» **Try it**
Two lines below mark the span: the one containing "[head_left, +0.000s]" and the one containing "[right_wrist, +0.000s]". Set down both, plus every line between, exactly as they stand, and nothing else.

────

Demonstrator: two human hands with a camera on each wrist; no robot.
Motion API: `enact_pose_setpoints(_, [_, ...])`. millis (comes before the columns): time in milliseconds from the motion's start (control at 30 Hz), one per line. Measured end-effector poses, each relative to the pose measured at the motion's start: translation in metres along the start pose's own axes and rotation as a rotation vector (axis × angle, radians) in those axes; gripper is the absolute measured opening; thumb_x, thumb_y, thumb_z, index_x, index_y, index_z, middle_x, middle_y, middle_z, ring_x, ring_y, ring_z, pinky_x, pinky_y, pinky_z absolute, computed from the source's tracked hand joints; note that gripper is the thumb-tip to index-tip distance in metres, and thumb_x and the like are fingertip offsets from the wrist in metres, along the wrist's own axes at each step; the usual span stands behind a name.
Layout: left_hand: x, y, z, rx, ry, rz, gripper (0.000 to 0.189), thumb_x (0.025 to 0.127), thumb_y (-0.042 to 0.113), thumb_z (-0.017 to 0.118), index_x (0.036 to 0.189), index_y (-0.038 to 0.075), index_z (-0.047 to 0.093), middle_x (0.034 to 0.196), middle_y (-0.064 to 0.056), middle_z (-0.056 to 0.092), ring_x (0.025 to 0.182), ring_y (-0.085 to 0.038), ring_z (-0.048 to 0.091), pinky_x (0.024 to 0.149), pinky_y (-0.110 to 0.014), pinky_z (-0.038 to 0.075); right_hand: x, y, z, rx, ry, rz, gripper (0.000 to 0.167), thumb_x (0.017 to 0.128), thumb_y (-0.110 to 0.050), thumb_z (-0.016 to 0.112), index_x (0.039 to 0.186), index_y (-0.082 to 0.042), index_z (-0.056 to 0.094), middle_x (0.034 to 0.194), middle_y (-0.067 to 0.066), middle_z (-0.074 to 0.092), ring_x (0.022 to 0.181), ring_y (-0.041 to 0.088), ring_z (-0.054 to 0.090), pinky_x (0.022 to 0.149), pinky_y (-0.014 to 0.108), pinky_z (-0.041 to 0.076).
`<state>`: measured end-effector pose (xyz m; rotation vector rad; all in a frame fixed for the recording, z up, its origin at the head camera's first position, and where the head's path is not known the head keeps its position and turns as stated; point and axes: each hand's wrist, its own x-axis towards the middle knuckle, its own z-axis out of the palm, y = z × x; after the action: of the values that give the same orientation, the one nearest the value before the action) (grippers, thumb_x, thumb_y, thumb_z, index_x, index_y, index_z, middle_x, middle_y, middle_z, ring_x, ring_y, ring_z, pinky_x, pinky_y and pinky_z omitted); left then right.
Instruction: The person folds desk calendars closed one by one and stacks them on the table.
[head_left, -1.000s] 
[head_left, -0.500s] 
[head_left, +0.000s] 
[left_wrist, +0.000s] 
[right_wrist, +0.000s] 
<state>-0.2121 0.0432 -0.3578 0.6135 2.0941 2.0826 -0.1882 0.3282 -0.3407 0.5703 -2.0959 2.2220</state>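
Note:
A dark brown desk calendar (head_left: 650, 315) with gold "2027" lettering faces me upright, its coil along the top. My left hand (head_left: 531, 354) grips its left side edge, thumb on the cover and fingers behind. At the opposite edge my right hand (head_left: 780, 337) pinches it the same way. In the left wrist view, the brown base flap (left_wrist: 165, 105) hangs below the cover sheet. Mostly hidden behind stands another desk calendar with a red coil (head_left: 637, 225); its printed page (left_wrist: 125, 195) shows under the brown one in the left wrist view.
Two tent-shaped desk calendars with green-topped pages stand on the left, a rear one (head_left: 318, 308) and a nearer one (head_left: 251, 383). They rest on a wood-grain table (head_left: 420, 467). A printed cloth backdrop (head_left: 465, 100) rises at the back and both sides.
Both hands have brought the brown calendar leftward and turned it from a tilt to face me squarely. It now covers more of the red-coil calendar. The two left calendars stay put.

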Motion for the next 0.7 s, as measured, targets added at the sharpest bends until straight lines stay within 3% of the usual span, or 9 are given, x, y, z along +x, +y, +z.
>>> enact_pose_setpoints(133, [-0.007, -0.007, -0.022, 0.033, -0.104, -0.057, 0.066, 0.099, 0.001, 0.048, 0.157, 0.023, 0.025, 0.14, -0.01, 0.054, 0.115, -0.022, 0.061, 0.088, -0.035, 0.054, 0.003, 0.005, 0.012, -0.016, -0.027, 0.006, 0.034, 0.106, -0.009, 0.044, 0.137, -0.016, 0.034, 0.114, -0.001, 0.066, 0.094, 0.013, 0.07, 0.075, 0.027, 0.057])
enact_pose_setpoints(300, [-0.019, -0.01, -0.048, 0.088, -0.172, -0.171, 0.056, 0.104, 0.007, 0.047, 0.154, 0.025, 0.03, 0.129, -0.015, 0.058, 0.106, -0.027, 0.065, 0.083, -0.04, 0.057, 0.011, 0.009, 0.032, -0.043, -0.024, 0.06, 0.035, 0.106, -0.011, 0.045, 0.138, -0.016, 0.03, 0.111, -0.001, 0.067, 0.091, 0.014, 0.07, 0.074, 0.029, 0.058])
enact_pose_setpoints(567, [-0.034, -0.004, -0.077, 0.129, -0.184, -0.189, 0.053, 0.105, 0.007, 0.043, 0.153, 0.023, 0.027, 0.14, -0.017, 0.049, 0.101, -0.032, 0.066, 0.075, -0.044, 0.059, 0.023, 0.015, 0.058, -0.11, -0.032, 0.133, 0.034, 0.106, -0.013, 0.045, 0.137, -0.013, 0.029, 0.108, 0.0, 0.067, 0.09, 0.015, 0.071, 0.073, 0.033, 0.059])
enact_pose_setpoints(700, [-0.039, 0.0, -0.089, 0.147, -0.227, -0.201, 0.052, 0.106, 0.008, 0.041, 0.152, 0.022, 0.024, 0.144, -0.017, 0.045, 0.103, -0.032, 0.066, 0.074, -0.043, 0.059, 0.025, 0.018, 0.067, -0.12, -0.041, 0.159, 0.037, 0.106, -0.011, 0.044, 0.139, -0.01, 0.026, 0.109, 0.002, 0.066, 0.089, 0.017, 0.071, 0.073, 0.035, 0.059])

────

» **Solution to this task**
[head_left, +0.000s] 
[left_wrist, +0.000s] 
[right_wrist, +0.000s] 

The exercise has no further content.